◆ Exercise data:
--- --- ---

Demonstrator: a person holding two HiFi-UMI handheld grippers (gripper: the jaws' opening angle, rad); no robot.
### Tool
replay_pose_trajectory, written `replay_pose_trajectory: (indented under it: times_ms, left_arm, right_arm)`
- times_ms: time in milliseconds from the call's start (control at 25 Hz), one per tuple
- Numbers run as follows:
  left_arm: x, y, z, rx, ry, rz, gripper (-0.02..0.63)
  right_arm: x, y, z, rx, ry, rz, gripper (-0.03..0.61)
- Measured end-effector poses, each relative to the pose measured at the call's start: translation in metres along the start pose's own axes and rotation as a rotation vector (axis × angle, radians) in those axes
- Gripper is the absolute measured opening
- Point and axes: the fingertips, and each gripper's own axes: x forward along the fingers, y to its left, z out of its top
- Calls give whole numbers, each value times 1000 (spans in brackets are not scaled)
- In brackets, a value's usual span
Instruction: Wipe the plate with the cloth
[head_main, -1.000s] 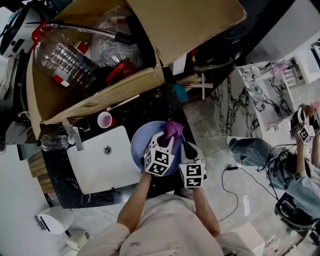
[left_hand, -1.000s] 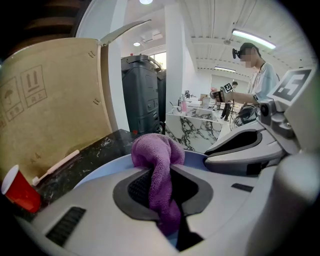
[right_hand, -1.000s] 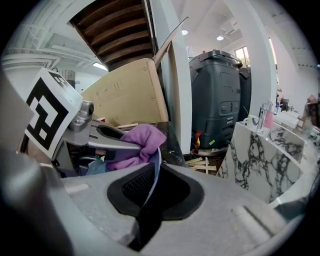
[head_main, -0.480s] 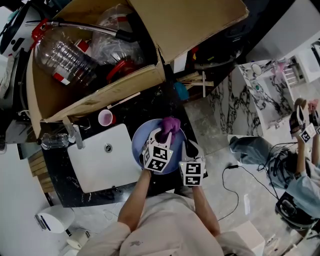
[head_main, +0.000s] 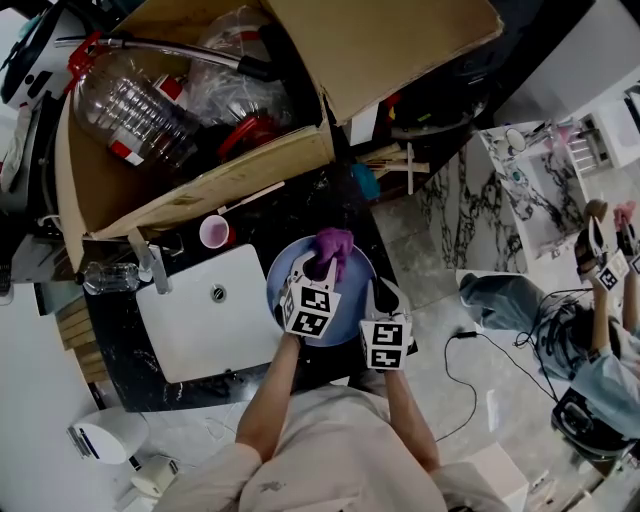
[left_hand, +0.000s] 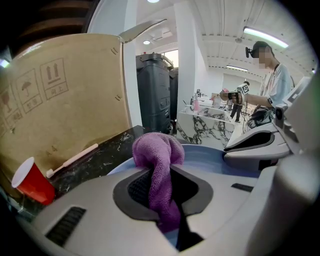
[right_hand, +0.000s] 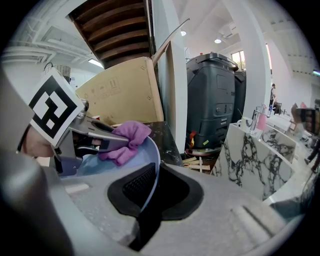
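Now, the left gripper (left_hand: 164, 197) has its jaws clamped on a purple cloth (left_hand: 156, 152). The bunched head of the cloth stands out past the tips and lies on the far part of the blue plate (head_main: 352, 296). The right gripper (right_hand: 149, 197) pinches the plate's near rim, which runs edge-on between its closed jaws. The plate sits over the dark counter (head_main: 330, 205), just beside the white sink (head_main: 200, 325).

The step in hand looks like the wipe itself, so the main thing is to let the soft wad do the rubbing, not the hard jaw tips. Only a small knob of cloth sticks out (most of it is trapped between the jaws). That calls for a shallow angle, with the wad laid flat against the plate so that more fabric touches.

One pass will clean only a narrow strip, so short overlapping strokes from the far rim back toward the right gripper should cover the face best. Pressure should be light and even. The plate is held by one thin bite at the rim, and a hard push far from that bite could swing it or slip it free. Strokes should also stop short of the right gripper's tips and stay away from the red cup (head_main: 213, 233) on the counter near the plate's far left.
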Motion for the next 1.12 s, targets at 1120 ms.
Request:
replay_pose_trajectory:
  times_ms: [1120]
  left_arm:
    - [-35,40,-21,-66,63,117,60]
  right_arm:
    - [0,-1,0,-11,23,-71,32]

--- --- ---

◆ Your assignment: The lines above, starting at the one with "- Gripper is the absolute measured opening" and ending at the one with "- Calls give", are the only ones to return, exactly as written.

◆ Exercise result:
- Gripper is the absolute measured opening
- Point and axes: the fingertips, and each gripper's own axes: x forward along the fingers, y to its left, z out of its top
- Calls give whole numbers, each value times 1000 (spans in brackets are not scaled)

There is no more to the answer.